As a flexible modeling method, B-spline models can provide accurate in-sample fitting and smooth out-of-sample projections. However, because a large number of parameters/coefficients is used, the parameter uncertainty of a B-spline model should not be ignored in its model estimation and projection process. For instance, the smoothing parameter \(\lambda \) of LASSO penalty controls the smoothness and goodness-of-fit of a B-spline model. The frequentist approach often determines the value of \(\lambda \) using cross-validation, which provides no straightforward measure of parameter uncertainty for \(\lambda \).

Another issue that we encountered in our preliminary analysis is that, when minimizing a penalized objective function (e.g., Eq. (7)), the inversion of a large matrix may become unstable. Since the mortality data used has \(n_a\) ages and \(n_y\) years, our basis matrix for the sample period already has a large size of \((n_a n_y \times c_a c_y)\). This size will further expand when the projection period and external rates are considered.
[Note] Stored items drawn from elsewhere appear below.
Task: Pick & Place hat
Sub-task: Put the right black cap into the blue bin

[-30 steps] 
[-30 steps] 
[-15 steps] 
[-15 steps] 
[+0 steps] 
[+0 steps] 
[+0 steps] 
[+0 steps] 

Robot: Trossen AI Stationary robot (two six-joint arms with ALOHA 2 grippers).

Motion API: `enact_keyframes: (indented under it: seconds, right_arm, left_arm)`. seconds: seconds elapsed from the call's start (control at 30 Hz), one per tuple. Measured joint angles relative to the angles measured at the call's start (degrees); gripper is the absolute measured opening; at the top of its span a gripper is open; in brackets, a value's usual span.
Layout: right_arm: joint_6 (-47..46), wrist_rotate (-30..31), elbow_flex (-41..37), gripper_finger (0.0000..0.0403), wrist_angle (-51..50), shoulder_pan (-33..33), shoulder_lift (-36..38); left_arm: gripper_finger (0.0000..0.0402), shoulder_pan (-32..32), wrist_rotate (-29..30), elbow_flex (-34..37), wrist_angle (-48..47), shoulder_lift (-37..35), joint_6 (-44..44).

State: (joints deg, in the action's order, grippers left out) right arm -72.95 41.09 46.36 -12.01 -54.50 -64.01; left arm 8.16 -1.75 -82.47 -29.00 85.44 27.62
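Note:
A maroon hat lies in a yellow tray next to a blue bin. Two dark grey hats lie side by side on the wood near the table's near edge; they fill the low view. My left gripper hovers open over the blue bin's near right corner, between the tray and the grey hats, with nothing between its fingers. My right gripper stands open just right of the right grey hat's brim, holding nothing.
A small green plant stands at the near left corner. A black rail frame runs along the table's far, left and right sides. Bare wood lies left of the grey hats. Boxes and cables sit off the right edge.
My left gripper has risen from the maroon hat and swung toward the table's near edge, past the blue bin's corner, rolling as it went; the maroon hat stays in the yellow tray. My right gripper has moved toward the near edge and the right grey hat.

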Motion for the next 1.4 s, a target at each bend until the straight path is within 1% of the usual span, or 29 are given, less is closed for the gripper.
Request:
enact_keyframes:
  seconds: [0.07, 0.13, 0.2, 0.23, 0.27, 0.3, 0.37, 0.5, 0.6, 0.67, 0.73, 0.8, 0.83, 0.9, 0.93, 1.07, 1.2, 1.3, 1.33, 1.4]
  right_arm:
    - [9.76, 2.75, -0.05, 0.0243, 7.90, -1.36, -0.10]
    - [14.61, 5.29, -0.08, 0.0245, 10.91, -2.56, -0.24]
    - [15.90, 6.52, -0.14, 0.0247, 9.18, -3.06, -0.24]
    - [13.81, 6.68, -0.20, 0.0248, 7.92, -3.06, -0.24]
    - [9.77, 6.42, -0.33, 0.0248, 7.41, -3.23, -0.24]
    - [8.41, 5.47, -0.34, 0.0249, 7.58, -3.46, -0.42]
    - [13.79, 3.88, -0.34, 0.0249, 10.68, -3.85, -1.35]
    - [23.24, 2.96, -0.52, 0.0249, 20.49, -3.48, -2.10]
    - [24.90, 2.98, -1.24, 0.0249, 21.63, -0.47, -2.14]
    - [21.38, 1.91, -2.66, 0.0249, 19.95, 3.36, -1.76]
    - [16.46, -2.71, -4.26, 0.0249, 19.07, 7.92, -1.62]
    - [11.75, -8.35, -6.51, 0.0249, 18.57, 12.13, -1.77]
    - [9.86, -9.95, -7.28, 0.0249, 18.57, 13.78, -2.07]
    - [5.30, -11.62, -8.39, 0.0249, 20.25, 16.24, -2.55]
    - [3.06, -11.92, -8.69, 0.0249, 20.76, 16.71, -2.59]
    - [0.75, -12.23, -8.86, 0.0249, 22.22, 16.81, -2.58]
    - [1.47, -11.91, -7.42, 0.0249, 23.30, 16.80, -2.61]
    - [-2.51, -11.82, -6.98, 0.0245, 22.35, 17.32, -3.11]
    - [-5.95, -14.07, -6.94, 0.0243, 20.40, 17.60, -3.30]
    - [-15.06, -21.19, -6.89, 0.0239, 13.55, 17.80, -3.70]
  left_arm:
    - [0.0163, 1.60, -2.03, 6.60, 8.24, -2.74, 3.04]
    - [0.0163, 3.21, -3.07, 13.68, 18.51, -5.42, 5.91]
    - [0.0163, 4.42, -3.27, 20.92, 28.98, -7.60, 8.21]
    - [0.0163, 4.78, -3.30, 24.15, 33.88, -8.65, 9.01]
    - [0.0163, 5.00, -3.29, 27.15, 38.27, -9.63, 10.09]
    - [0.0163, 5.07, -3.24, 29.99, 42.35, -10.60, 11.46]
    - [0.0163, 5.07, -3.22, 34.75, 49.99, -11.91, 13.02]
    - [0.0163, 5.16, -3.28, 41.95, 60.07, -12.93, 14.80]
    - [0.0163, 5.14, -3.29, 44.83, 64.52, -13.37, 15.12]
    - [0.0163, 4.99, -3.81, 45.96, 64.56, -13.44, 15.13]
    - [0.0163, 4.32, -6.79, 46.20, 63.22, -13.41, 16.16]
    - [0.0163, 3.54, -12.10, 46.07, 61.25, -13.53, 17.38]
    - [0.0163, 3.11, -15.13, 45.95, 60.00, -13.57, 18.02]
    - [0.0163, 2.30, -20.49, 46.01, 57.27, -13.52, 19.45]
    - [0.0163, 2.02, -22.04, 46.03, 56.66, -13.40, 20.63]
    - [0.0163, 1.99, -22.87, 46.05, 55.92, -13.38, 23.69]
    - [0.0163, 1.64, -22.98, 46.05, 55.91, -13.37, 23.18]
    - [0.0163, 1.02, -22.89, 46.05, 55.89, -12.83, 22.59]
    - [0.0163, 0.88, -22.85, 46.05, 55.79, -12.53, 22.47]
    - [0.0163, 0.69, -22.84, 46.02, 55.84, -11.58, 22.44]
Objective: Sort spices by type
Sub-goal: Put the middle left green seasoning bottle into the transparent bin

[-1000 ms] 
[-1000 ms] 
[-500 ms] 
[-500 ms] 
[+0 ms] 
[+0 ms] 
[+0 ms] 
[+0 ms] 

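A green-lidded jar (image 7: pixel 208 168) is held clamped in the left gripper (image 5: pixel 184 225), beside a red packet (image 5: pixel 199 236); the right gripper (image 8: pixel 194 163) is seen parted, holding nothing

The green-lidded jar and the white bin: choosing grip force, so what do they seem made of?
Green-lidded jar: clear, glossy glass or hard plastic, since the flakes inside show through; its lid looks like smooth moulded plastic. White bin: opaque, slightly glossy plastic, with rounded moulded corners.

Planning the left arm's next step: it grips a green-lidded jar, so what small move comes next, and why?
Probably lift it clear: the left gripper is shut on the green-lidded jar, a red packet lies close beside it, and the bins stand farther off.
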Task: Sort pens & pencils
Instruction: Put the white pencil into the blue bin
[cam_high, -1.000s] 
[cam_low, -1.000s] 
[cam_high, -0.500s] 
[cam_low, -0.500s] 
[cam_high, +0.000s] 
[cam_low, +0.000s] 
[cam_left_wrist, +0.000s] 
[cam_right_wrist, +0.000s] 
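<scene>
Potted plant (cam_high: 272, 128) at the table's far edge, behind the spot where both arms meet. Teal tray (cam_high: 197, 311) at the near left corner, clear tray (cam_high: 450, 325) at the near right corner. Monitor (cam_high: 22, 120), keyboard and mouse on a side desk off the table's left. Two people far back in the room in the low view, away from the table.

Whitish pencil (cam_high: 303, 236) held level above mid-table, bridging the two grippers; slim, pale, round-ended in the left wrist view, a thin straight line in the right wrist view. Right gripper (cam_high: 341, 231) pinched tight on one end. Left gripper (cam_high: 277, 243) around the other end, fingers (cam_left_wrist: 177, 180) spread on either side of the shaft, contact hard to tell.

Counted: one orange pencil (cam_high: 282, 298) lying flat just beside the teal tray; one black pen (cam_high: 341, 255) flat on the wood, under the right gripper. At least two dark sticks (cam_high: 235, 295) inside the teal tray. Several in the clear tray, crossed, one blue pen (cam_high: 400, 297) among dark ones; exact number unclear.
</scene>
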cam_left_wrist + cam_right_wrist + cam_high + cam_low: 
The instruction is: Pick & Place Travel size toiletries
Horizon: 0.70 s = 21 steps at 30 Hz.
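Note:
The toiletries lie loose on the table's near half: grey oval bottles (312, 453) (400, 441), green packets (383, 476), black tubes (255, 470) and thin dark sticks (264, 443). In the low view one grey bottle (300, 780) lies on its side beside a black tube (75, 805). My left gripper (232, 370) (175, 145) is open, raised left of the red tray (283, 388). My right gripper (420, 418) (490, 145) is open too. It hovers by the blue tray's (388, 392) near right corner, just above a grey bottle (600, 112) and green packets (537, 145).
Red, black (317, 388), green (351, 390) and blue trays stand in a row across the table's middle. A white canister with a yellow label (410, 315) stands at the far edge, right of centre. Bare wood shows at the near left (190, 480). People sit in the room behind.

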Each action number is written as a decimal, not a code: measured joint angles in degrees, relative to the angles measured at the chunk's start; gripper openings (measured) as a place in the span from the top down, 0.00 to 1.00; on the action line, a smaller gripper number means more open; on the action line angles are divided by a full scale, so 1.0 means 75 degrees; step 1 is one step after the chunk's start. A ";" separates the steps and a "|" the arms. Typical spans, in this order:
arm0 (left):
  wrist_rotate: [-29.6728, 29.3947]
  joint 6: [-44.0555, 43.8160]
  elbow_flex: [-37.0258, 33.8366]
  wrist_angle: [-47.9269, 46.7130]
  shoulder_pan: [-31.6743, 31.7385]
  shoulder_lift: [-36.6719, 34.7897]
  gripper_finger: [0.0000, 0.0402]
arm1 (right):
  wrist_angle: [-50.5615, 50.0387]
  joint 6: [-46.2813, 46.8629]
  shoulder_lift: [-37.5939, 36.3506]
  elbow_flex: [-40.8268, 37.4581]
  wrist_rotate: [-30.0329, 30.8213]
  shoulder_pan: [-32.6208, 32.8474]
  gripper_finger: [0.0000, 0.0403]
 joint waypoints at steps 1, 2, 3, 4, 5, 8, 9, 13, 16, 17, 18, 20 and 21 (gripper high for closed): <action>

The Bayesian estimation approach allows us to overcome the aforementioned issues in a statistically rigorous manner. We thus adopt the Bayesian approach to estimate our proposed model, and present the technical details of our Bayesian estimation procedure in this section.

4.1 Priors

Under the Bayesian approach, all model parameters are considered to be random variables, of which prior distributions must be provided. Our model parameters include the coefficient vector \(\varvec{\beta } = (\beta _1, \ldots , \beta _{c_ac_y})^T\), the smoothing parameter \(\lambda \) for LASSO penalty, and the variance parameter \(\sigma ^2\) of i.i.d. normal errors.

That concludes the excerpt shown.